Developer Caveats for Database as a Service
Data management expert Tony Baer doesn’t mince words when it comes to what developers need to do to leverage Database as a Service tools (DBaaS).
While developers may be able to sign up for DBaaS and go it alone, the founder and CEO of dbInsight doesn’t recommend it. “If you’re a developer, partner with somebody who owns the data,” Baer said when The New Stack asked what best practices he recommends. “Don’t consider business analysts your enemy. Don’t consider SQL developers your enemy.”
None of which is to say that developers have to use relational databases, he added, but the best way to decide which database to use is to work with someone who knows the data.
There’s long been a divide between data and developer types, but it wasn’t always so.
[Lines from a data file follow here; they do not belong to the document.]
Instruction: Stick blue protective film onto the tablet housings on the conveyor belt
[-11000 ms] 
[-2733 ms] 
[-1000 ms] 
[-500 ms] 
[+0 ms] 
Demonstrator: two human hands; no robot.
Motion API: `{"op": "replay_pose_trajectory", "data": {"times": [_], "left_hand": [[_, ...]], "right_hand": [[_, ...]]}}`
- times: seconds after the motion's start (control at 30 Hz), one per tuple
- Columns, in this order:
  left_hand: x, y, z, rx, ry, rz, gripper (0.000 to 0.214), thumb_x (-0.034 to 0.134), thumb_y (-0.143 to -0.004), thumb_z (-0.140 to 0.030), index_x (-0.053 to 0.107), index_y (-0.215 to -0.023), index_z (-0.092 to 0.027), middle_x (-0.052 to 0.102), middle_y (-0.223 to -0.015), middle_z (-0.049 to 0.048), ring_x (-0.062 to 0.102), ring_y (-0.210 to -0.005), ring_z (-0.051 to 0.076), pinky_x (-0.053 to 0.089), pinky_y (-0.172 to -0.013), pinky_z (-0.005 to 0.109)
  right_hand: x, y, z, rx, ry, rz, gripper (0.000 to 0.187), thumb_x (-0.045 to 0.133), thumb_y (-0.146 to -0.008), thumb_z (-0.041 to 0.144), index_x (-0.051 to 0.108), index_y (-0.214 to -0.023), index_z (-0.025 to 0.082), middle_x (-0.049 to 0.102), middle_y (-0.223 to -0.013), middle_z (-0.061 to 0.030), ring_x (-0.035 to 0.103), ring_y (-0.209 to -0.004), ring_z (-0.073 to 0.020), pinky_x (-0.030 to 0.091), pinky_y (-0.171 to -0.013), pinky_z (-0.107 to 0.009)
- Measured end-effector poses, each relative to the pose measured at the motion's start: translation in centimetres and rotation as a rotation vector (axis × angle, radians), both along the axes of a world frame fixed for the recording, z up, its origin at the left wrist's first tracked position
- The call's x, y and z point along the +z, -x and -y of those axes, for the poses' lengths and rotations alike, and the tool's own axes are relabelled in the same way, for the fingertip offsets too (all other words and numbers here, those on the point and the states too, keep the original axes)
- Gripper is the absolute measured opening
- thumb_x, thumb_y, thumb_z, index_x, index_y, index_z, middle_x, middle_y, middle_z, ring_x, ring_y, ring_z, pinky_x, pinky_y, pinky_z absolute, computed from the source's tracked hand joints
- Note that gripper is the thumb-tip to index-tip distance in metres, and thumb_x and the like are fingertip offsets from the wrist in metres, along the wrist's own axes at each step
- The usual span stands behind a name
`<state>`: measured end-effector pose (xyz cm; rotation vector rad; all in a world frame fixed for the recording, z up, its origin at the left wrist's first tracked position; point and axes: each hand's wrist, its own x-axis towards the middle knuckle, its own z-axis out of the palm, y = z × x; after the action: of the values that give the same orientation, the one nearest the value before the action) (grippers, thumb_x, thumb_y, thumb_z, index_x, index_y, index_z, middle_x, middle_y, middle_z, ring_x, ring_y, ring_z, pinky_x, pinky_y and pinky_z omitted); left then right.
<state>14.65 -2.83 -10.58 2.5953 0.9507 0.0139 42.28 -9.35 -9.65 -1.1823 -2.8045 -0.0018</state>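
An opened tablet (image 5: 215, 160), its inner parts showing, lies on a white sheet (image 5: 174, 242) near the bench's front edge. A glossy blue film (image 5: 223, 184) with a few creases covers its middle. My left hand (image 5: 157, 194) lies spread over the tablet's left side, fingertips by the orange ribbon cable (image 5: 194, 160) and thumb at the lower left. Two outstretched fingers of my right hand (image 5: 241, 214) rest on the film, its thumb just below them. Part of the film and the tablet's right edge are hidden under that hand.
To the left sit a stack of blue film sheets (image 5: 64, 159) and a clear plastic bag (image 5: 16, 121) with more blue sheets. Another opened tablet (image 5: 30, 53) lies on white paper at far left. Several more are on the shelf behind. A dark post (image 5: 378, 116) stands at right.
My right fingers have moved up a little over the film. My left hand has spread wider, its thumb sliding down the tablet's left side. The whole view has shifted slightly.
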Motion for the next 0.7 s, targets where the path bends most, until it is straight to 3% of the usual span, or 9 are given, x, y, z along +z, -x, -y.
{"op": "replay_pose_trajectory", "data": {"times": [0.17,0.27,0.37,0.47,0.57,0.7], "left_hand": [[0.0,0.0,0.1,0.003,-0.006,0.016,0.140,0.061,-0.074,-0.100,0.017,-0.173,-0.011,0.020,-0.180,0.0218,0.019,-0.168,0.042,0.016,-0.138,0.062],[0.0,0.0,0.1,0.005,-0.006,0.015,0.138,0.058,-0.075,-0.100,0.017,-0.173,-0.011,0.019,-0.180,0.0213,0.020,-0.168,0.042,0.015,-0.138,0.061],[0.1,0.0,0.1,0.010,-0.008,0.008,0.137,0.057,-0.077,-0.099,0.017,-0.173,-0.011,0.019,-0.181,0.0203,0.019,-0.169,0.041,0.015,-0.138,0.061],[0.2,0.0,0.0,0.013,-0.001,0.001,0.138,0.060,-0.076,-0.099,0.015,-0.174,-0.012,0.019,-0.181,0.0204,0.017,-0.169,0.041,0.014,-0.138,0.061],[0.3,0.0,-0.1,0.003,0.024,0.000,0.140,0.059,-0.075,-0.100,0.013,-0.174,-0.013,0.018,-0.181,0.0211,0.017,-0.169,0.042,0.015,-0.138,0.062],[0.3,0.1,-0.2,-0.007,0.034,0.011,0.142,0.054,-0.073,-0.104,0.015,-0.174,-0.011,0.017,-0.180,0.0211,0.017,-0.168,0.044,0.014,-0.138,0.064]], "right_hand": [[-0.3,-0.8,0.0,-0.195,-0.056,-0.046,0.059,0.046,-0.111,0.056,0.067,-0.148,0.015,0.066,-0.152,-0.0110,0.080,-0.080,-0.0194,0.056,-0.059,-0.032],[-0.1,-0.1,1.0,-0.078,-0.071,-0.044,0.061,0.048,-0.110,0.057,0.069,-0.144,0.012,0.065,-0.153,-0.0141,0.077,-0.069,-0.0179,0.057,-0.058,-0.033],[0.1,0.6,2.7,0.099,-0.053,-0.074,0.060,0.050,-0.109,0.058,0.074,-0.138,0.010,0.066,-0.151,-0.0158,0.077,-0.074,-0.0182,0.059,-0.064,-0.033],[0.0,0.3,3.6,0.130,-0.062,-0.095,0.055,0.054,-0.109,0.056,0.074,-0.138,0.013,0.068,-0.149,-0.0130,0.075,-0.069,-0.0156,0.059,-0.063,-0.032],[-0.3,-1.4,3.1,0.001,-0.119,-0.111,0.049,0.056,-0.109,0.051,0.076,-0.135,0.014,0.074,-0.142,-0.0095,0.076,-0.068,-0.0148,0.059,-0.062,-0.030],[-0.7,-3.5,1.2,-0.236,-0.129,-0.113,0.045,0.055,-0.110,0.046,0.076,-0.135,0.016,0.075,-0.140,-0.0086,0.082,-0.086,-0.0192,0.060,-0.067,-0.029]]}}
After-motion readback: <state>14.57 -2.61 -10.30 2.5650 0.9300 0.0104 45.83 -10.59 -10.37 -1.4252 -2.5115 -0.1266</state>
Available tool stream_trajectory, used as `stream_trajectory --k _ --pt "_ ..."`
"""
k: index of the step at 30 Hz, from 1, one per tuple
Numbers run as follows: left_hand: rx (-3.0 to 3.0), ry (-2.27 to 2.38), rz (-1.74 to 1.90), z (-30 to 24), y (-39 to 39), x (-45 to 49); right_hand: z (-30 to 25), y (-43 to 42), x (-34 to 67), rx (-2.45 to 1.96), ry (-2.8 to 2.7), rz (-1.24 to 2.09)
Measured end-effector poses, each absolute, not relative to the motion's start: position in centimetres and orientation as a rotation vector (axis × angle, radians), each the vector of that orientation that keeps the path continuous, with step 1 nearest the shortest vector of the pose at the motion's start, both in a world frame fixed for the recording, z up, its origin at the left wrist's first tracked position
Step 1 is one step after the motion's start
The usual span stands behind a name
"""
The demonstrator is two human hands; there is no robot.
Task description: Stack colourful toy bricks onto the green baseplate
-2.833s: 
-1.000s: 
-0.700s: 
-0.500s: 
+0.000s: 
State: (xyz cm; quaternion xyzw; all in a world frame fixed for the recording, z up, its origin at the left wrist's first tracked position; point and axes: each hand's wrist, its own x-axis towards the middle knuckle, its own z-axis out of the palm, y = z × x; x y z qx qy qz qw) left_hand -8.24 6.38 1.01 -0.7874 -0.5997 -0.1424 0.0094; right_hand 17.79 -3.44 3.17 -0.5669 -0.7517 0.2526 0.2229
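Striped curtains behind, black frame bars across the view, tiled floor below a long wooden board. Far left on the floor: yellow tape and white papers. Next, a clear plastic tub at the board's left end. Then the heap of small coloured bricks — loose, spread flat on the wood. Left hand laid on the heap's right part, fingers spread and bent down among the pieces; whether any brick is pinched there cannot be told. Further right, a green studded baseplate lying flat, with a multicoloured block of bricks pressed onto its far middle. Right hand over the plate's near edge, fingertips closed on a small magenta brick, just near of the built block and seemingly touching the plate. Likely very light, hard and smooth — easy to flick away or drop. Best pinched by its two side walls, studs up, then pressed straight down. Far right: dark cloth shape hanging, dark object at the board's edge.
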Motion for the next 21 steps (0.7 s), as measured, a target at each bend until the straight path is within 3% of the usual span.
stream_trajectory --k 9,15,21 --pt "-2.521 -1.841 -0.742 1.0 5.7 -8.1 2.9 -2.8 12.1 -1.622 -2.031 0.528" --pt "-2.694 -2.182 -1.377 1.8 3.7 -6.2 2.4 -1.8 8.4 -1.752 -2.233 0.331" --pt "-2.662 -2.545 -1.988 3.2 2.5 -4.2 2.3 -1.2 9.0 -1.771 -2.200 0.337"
In the early days of computers, the compute power ran on the same mainframe as the data. It’s been a back-and-forth since then to move data away from the compute power into its own layer, then back again, Baer said. Data has gone from on-premise to the cloud, originally with the trend being to “lift and shift” databases without changing who managed them.
“These are basically database platforms that they were using internally and thought, ‘Now that Amazon has proven there’s a business in renting out compute infrastructure, we know how to manage these databases we have. We have deep technical expertise and resources, we can run this as a service,’” he said.
Now, you’d be hard-pressed to find a database vendor who doesn’t offer DBaaS, he added. In part, we can thank Kubernetes for that, Baer said.
“We’re basically refactoring all of our logic and all of our processes into microservices, and in turn, we’re running them in containers, and we’re orchestrating them with Kubernetes,” he said. “That’s made for a huge revolution in databases, and allows us to really rethink databases.”
Kubernetes is good for building an elastic infrastructure without reinventing the orchestration part of it. Kubernetes also provides a way to make a cloud application or database portable, because orchestration doesn’t have to be reinvented for each cloud provider.
Orchestration is also key to elasticity, which refers to the ability of the cloud to add server capacity to meet demand; as well as data elasticity, which is the ability of data models to be flexible. Elasticity is important with analytics because the workloads tend to be spiky, as opposed to transactions where there’s a more even flow, he said.
APIs are also changing the data landscape, he added.
“With an API, you can have different projections [of] how you view that data,” he said. “It could be a relational, could be a document, it could be a graph. Now, it’s not going to be as performant as, say, a pure engine. But you’re seeing a lot of multimodal databases go that way.”
The cloud and database-as-a-service really frees developers to work faster, Baer surmised.
Developers also have more developer-friendly options, like document databases — such as that offered by MongoDB Atlas.
That allows developers to “grind out” apps quickly, he said, without worrying about typing data. But there is a caveat, he warned: At some point, developers accrue technical debt if the app changes or needs change. It may seem old-fashioned, but relational databases still have a role to play, because they’re still the best way to analyze the data, he said.
That’s yet another reason to consult with the data owners before coding.
Another consideration before handing over that credit card to DBaaS providers: Know what services are offered by the various cloud providers.
“You may want to look at what types of services are offered in a cloud — in addition to the database — because you may want to take advantage of some of their dataflow services, you may want to take advantage of some of their machine learning services, maybe even their Kubernetes services,” Baer said. “Increasingly, choosing a cloud is like is like choosing an ERP system: You’re looking at what are the other services that you want to take advantage of.”